-- Problem details --
With spelling and spacing unchanged, write out each line of the material.

-- Collected material --
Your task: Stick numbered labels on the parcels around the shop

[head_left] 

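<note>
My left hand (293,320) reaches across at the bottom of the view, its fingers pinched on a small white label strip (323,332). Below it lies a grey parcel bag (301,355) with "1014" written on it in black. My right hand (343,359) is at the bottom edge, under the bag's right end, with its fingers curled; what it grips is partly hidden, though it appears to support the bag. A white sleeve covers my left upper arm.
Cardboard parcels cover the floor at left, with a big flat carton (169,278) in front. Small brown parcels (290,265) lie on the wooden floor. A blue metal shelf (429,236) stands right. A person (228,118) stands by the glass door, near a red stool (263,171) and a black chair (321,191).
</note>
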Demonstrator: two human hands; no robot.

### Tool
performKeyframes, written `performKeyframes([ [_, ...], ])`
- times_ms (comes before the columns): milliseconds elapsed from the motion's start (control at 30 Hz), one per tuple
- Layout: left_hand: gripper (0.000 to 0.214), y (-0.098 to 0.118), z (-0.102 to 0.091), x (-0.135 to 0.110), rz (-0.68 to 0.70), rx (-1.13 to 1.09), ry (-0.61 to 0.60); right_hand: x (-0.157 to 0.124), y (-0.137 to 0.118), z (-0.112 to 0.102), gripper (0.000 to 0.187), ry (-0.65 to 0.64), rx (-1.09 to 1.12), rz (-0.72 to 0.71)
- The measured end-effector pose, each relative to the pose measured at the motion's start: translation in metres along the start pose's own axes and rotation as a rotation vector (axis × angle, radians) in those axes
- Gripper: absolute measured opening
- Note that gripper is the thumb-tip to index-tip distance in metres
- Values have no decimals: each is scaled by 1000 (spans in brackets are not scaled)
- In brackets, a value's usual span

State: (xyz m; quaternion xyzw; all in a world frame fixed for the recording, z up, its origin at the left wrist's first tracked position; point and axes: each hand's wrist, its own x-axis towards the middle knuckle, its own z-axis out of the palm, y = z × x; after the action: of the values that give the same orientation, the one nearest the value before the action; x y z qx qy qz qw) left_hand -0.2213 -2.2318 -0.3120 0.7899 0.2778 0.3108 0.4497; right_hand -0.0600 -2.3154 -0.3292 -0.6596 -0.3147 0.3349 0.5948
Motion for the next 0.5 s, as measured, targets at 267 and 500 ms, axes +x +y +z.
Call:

-- Exercise answer --
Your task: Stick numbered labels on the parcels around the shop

[head_left] 

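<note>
My left hand (293,320) reaches across at the bottom of the view, its fingers pinched on a small white label strip (323,332). Below it lies a grey parcel bag (301,355) with "1014" written on it in black. My right hand (343,359) is at the bottom edge, under the bag's right end, with its fingers curled; what it grips is partly hidden, though it appears to support the bag. A white sleeve covers my left upper arm.
Cardboard parcels cover the floor at left, with a big flat carton (169,278) in front. Small brown parcels (290,265) lie on the wooden floor. A blue metal shelf (429,236) stands right. A person (228,118) stands by the glass door, near a red stool (263,171) and a black chair (321,191).
</note>
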Demonstrator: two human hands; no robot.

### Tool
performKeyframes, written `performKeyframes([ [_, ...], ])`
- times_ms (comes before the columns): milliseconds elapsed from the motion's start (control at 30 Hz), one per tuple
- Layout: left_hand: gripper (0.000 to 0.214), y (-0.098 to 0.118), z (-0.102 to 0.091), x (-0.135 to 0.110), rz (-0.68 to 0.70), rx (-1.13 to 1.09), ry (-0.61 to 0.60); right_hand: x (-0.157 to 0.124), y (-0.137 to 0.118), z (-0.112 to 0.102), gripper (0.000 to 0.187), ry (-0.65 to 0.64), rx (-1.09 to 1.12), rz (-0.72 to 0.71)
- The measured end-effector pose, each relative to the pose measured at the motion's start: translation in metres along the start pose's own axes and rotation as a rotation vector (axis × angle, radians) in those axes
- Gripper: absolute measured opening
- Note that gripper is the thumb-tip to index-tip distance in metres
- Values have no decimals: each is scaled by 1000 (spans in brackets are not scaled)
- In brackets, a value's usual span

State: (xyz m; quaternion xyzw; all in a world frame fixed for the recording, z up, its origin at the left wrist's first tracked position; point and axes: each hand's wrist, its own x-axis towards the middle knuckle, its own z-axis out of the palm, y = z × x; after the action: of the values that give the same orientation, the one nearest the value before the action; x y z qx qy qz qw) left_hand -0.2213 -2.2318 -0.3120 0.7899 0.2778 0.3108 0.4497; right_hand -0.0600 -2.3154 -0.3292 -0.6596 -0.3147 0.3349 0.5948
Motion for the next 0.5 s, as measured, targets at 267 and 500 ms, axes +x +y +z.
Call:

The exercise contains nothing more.